Building Emotional Models with Biosensor Data
Here at iMotions, we specialize in data – the easy collection and analysis of biosensor data for human behavior research. One of the topics that we regularly hear a lot of interest about is the use of biosensor data to explore the creation of predictive models for human behavior.
Predictive models are the bedrock of artificial intelligence (AI). Often based on machine learning methods (which we will explain in more detail below), they involve using patterns in data to make predictions about what future data will look like. This allows a machine to make predictions about the world – to have artificial intelligence.
These models can have implications for many industries, from predicting the success of an online marketing campaign, to creating emotional algorithms for the next generation of human-centric vehicles. In an age where “data is the new oil”, the information coming from biosensors holds deep promise for those who know how to use it.
This article will explore how the evolution of more human-centric AI can be fueled by biosensor data. But to get there, we first need to understand what’s happening with the data.
Data scientists use many different kinds of machine learning algorithms to extract insights and patterns from data, but in general, these algorithms can be divided into two categories: supervised and unsupervised learning.

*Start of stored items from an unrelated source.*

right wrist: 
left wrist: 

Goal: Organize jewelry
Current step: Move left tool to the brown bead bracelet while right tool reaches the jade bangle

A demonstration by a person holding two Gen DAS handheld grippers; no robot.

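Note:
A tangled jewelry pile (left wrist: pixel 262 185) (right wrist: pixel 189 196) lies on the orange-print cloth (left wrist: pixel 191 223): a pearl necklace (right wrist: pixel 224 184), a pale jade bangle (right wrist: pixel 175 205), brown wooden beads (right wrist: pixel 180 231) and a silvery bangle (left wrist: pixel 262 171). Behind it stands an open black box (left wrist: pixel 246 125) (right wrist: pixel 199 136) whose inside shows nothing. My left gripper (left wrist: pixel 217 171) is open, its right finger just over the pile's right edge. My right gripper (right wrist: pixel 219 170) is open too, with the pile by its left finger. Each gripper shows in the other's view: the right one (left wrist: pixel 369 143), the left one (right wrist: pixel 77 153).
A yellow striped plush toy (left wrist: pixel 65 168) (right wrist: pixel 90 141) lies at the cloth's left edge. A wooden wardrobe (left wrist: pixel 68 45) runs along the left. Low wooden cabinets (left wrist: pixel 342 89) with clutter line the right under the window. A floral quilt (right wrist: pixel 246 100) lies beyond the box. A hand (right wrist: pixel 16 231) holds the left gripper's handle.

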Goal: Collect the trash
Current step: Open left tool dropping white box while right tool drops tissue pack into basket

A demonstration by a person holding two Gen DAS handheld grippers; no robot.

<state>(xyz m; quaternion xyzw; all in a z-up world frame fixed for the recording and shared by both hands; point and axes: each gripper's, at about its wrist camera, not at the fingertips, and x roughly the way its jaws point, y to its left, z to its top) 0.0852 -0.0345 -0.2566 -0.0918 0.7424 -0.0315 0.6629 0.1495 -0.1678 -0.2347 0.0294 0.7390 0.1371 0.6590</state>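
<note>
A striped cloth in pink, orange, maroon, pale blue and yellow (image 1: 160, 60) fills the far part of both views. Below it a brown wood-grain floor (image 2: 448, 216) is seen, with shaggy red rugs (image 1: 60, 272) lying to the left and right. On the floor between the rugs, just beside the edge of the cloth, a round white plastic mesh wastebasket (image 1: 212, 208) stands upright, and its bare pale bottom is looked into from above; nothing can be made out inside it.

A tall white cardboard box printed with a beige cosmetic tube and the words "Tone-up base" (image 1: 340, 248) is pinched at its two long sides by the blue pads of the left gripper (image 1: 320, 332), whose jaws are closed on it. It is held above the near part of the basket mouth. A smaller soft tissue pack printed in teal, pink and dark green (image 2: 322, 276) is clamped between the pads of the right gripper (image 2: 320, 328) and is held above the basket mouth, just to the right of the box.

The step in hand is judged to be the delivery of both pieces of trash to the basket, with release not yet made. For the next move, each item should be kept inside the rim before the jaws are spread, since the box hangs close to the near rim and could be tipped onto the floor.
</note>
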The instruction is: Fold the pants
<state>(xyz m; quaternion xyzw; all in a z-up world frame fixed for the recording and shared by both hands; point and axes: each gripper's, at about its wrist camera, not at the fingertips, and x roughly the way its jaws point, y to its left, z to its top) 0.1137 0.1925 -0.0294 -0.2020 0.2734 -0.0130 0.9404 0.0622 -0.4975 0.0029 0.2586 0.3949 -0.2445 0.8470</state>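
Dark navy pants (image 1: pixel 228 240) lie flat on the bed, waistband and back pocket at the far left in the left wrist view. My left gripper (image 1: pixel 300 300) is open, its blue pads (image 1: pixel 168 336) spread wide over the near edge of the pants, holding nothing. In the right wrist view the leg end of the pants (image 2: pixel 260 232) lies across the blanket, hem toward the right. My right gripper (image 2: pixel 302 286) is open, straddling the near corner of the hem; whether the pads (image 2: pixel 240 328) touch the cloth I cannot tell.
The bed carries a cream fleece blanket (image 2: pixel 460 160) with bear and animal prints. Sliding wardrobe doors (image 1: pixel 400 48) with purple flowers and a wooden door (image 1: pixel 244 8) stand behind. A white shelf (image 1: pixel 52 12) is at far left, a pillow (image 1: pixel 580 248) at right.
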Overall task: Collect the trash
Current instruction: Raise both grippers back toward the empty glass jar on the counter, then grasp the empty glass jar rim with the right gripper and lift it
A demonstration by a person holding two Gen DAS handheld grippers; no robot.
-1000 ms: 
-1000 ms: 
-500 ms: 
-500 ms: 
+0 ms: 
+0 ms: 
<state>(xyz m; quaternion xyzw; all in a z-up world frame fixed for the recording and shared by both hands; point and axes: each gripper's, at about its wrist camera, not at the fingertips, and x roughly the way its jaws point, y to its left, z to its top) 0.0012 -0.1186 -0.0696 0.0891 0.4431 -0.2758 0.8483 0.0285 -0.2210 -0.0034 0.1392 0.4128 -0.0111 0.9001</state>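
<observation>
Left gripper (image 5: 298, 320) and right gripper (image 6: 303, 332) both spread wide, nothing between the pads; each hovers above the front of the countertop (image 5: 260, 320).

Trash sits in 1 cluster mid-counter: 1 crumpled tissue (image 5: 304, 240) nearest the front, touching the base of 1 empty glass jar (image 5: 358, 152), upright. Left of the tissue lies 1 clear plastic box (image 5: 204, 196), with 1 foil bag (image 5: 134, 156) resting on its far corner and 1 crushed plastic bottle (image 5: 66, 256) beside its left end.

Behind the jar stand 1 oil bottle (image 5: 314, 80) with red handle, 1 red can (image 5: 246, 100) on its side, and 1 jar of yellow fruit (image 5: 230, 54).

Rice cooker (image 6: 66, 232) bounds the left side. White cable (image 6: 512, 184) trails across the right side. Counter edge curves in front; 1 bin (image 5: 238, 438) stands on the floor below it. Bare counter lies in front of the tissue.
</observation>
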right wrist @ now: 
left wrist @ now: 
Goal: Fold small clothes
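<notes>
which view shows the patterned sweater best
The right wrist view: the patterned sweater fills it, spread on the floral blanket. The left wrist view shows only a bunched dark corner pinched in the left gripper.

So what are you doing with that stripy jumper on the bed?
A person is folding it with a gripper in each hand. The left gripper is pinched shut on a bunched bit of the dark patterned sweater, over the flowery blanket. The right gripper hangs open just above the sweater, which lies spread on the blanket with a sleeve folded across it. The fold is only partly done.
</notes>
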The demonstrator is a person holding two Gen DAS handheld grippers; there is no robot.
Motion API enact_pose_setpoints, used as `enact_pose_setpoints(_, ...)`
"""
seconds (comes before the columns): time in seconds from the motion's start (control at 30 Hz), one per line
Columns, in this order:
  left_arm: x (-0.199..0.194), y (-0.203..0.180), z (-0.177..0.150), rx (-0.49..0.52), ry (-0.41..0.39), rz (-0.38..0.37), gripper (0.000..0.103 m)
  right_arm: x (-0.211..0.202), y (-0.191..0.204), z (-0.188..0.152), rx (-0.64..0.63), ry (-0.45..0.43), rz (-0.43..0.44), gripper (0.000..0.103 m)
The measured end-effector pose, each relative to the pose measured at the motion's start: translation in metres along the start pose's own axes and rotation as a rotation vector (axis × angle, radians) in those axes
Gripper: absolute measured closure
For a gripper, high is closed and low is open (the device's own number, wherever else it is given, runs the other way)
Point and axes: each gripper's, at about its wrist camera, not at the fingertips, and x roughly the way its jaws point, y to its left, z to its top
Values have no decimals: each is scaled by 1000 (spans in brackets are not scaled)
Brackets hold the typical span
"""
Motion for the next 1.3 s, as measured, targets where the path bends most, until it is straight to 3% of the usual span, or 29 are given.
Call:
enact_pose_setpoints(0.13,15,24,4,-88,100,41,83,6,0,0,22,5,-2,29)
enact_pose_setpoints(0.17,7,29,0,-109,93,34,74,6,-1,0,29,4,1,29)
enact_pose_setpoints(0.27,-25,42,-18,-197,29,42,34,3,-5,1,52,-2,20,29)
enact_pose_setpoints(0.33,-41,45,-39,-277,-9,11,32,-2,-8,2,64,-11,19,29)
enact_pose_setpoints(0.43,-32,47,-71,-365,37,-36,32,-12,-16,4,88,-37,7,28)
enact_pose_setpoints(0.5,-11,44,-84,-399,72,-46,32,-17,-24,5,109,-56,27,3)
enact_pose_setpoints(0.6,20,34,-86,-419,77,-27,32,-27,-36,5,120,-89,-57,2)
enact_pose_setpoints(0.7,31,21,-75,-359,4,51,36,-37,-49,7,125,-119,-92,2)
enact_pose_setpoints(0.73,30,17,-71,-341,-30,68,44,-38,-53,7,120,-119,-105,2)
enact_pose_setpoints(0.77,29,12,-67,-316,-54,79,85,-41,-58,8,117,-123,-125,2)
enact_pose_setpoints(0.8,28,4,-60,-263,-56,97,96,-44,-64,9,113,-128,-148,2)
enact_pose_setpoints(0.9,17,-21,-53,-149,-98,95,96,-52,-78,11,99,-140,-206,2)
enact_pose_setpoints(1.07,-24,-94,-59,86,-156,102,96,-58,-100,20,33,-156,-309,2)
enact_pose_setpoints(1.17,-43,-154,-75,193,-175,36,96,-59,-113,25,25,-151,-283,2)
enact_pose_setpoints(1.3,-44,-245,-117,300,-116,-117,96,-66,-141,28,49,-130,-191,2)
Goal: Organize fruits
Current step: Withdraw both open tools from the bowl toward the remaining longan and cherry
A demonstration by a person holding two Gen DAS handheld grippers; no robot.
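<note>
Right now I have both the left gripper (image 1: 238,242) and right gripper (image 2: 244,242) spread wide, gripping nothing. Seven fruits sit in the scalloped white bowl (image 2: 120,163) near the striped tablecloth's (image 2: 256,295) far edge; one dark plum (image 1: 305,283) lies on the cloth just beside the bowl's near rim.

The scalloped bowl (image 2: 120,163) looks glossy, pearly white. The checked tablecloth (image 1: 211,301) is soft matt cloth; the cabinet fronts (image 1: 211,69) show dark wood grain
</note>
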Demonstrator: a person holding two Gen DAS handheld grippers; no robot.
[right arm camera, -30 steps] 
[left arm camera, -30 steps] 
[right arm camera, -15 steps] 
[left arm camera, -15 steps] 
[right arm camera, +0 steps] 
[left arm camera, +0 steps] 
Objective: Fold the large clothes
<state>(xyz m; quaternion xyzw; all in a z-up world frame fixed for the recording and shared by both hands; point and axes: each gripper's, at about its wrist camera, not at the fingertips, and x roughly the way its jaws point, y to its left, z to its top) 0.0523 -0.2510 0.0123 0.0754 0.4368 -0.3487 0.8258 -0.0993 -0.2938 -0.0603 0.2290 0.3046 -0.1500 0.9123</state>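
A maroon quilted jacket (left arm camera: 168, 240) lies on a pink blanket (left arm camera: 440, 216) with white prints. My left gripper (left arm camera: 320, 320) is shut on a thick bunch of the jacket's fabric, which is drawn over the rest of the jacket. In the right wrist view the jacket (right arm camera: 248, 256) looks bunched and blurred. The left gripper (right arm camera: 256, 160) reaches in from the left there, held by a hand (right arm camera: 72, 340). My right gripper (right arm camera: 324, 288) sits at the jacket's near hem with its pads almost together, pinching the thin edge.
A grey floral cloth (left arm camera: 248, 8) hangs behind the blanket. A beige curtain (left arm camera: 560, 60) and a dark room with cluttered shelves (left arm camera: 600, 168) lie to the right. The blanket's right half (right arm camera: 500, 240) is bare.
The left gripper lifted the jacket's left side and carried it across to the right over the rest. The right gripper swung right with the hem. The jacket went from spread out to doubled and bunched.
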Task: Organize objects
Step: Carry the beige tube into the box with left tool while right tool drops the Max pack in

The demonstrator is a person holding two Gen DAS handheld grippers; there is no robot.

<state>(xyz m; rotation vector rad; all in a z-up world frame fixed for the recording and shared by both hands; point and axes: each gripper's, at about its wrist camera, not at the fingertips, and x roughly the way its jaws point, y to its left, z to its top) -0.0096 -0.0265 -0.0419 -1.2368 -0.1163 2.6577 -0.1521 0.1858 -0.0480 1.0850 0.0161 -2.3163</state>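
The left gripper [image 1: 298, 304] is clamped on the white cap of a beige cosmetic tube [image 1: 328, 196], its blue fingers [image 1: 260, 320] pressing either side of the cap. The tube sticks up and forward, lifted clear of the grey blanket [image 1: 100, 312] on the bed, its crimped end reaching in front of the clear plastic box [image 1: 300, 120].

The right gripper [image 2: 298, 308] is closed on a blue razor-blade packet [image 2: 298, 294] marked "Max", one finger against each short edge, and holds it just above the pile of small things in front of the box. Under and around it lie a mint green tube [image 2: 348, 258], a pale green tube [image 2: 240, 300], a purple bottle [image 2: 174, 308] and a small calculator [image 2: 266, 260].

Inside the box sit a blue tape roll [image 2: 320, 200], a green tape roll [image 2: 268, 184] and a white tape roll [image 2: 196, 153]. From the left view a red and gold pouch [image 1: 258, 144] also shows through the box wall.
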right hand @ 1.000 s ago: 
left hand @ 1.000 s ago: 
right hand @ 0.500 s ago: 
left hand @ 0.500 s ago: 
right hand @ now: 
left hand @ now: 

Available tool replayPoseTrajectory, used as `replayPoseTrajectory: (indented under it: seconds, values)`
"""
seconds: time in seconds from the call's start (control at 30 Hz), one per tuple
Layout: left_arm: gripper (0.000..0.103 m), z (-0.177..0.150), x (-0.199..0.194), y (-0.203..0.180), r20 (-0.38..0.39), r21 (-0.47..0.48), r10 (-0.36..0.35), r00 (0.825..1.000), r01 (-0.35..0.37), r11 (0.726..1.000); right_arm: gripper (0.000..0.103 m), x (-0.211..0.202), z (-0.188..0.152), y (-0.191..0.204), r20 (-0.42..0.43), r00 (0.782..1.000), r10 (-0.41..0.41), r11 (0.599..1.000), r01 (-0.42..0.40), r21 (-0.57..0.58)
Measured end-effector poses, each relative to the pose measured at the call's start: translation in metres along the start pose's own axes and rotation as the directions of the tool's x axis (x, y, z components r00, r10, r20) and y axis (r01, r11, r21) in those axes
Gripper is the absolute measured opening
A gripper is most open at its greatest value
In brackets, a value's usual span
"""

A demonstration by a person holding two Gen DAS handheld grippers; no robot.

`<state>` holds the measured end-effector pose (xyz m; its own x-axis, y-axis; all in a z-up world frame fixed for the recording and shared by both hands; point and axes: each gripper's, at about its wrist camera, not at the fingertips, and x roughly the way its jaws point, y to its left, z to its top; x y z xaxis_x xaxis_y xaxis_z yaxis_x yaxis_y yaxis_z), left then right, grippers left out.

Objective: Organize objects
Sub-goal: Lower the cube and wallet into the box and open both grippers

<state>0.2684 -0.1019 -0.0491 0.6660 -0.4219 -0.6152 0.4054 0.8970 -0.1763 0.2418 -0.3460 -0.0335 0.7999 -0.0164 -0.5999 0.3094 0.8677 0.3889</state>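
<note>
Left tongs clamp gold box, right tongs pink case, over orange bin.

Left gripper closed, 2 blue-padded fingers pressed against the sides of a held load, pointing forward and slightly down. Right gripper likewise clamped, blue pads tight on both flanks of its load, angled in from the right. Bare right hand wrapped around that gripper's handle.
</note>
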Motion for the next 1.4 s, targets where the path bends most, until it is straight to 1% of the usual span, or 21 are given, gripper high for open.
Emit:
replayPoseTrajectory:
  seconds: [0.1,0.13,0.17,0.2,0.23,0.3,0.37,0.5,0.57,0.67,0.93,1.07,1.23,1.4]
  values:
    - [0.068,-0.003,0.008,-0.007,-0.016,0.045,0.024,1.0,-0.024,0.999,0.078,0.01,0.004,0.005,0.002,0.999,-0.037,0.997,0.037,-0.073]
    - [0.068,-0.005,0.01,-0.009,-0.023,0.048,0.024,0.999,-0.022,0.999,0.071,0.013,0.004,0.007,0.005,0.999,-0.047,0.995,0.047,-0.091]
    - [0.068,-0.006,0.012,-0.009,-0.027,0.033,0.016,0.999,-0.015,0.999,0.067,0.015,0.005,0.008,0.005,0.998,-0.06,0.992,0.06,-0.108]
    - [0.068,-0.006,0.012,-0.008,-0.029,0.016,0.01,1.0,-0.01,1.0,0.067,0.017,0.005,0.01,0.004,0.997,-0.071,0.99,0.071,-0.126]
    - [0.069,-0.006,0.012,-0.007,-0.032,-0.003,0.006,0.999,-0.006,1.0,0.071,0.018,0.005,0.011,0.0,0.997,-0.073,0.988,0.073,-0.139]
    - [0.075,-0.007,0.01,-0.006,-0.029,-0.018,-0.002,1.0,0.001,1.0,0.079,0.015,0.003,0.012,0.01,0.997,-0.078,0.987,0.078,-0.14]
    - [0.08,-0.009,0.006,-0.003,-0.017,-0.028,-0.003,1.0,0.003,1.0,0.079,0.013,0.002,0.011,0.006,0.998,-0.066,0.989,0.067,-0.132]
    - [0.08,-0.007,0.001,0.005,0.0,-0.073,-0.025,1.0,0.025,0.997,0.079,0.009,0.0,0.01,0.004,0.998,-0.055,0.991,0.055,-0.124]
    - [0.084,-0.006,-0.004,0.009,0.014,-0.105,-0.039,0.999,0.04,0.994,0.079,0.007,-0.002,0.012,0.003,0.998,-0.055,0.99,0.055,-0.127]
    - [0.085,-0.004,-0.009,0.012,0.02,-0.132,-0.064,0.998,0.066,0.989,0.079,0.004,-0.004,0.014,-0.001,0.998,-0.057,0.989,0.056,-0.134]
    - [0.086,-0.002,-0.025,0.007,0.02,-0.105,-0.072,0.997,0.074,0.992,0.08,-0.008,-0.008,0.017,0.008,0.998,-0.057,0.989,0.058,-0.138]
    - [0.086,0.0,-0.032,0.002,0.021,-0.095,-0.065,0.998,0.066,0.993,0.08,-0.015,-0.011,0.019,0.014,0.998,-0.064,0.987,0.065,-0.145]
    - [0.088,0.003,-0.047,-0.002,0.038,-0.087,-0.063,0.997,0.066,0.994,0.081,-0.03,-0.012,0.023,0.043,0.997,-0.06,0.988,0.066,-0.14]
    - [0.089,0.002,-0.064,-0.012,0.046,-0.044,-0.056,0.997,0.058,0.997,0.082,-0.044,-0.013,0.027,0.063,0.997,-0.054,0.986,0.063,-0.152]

Supervised learning can best be likened to a “tutor” (the data scientist) using a set of correct samples, or training data, to teach a “student” (the algorithm) a particular set of associations.
For example, the tutor could provide photos of animals, correctly labeled, and some defining characteristics like whether the animal has spots, stripes, and/or wings. After learning the information, if we give the student a novel animal photo, it should be able to guess what animal it is, depending on the information it’s already been trained on. Some examples of supervised learning algorithms include regressions and support vector machines.
Unsupervised learning, on the other hand, does not have this tutor-student relationship. In this scenario, the algorithm is given a set of data with no answers, and has to look for defining patterns on its own.
So for this example, the student is given a set of animal photos with labels, and without help, the student finds its own similarities or classifiers that we might not have thought of previously – spots and stripes could definitely work, but the animals could also be classified by color, or number of legs, or whether it’s land or sea-dwelling (what a smart algorithm!). The algorithm can then use the rules it’s established in order to make guesses when it’s presented with novel pictures. Some examples of unsupervised learning algorithms include k-means clustering and principal component analysis.
Applying these algorithms to something as complex as human behavior and emotions may seem like a daunting task. However, the advantages are obvious: machine learning allows you to detect and use patterns in massive datasets that incorporate multiple variables and dimensions – something our own brains can only handle so much of.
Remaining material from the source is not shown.